Mais dans certains cas, au lieu d’utiliser le compromis SolarWinds Orion hautement sophistiqué, les attaquants ont utilisé des méthodes éprouvées pour compromettre leurs victimes: deviner le mot de passe, pulvériser le mot de passe et exploiter les informations d’identification administratives ou de service mal sécurisées. Ils ont ensuite utilisé des outils et techniques Windows natifs, tels que Windows Management Instrumentation (WMI), pour énumérer la capacité de signature de certificat de Microsoft Active Directory Federated Services (AD FS) et forger des jetons d’authentification.

La campagne d’attaque SolarWinds sert d’avertissement que les ressources d’identité sur site seront de plus en plus utilisées comme tremplin pour accéder aux environnements cloud Les défenseurs ont tendance à se concentrer sur les techniques les plus sophistiquées, mais généralement, les attaquants recherchent simplement le moyen le plus simple Ce type de mouvement vertical utilisait des chemins d’attaque trop familiers Même dans les incidents de sécurité les plus sophistiqués, des mots de passe faibles et des informations d’identification administratives non sécurisées sont régulièrement exploités Dans le cas du piratage SolarWinds, une fois à l’intérieur, les attaquants ont pu exécuter la chaîne de destruction d’attaque classique: élévation des privilèges locaux, reconnaissance, mouvement horizontal et escalade.

Toutes ces étapes auraient pu être interrompues par l’application des meilleures pratiques de sécurité Alors que les retombées de cette campagne d’attaque en sont venues à symboliser l’étendue du paysage des menaces auxquelles les agences gouvernementales et les entreprises mondiales sont confrontées, elles rappellent aussi clairement l’importance de pratiquer une bonne hygiène de sécurité. Des stratégies de mot de passe intelligentes à la surveillance AD, les organisations doivent élever la barre d’entrée pour les acteurs de la menace Un article de blog Microsoft recommande de prendre les mesures suivantes pour renforcer Azure AD contre les attaques, que certains ont surnommées «Solorigate”
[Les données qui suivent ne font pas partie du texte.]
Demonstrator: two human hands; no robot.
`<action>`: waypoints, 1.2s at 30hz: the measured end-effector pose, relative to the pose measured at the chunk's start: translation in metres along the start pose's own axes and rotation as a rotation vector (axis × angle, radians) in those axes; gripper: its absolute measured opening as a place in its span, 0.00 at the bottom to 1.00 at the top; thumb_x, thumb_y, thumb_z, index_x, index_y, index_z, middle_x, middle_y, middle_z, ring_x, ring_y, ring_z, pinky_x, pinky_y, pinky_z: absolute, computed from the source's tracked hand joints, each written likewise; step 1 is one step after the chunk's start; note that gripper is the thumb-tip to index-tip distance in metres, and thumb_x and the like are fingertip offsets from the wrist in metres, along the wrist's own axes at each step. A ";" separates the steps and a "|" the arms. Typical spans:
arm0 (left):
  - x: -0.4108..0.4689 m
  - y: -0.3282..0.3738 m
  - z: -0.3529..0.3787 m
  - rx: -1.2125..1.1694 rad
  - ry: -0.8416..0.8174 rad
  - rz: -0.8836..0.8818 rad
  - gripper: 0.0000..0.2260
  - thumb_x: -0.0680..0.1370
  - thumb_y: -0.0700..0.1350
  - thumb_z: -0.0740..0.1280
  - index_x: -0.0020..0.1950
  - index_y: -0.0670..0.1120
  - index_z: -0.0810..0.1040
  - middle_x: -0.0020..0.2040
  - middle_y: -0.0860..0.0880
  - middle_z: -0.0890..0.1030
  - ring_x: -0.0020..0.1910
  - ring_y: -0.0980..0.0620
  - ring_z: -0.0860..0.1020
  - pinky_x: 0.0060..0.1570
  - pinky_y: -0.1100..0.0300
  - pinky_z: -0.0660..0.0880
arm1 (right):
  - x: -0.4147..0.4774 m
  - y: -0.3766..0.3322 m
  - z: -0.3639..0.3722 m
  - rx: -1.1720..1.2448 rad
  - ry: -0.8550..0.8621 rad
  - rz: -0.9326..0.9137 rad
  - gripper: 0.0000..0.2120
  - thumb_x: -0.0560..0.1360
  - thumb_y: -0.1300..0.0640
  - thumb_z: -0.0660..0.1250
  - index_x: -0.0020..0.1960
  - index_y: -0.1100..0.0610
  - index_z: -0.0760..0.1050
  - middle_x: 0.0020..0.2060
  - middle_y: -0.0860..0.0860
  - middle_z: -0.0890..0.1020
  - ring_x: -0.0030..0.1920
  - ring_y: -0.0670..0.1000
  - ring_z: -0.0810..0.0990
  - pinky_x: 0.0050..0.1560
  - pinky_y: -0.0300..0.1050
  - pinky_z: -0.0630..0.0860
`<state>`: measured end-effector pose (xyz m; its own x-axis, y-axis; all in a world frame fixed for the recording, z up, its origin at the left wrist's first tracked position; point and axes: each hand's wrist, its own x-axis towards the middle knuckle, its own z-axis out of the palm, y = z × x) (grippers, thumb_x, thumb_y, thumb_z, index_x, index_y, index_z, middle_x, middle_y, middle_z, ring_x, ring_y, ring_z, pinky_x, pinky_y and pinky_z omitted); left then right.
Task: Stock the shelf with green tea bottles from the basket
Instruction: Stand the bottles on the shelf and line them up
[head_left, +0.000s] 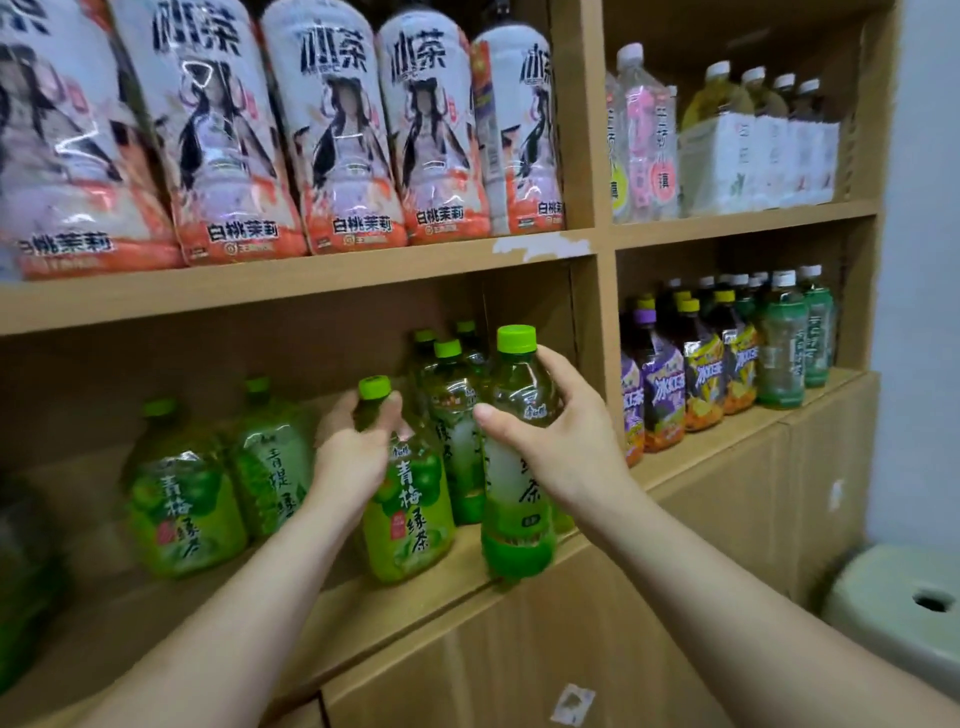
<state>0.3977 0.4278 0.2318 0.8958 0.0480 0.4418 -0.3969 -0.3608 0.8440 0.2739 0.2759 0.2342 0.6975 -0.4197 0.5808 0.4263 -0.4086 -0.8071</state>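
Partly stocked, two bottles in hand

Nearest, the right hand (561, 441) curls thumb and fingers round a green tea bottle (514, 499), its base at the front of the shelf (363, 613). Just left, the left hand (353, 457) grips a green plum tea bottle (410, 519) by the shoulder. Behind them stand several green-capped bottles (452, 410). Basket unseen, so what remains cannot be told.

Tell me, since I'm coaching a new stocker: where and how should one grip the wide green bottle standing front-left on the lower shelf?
Probably the narrow neck under its cap, coming from the open front. The wide green bottle stands upright, its labelled body looks too broad to grasp easily, and a neighbouring bottle crowds its right.
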 end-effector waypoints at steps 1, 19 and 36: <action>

CISA a également mis à jour ses directives sur «Atténuer le compromis SolarWinds Orion Code», répertoriant les actions que les organisations peuvent prendre pour détecter d’éventuels compromis. Ces précautions incluent l’utilisation de l’authentification unique SAML pour rechercher les connexions aux fournisseurs de services qui n’ont pas d’événements d’authentification correspondants dans AD FS et les contrôleurs de domaine et l’examen des événements d’exportation de certificat dans AD FS

Si un attaquant peut contourner les contrôles d’authentification et obtenir un accès administrateur à AD, il lui faudra une visibilité totale de l’environnement AD – à la fois sur site et dans le cloud – pour les détecter et y répondre Dans la réalité impitoyable des acteurs de la menace parrainés par l’État et des groupes de menaces persistants avancés, la surveillance continue de la DA pour les comportements non autorisés est un élément clé de la prévention, de la détection et de l’arrêt des activités malveillantes sur ses traces. D’autres moyens de réduire les risques pour le service incluent l’analyse régulière d’AD pour les configurations faibles que les attaquants peuvent exploiter, l’examen des autorisations de compte, l’utilisation de mots de passe complexes, l’application du principe du moindre privilège à l’octroi de droits dans AD et le déploiement de mises à jour de sécurité dès que possible

Les organisations doivent également envisager d’utiliser les propres fonctionnalités de sécurité d’Azure Par exemple, la plupart des organisations ciblées par les attaques ont probablement de grandes architectures hybrides Ils utilisent Microsoft 365 et, selon toute vraisemblance, une version premium d’Azure AD Cette version d’Azure AD est fournie avec Azure AD Password Protection, un service hybride qui protège l’AD local d’une organisation contre les mots de passe courants Si le service de protection par mot de passe était utilisé, les organisations victimes auraient été beaucoup moins sensibles au bourrage de mots de passe et aux attaques par pulvérisation de mots de passe.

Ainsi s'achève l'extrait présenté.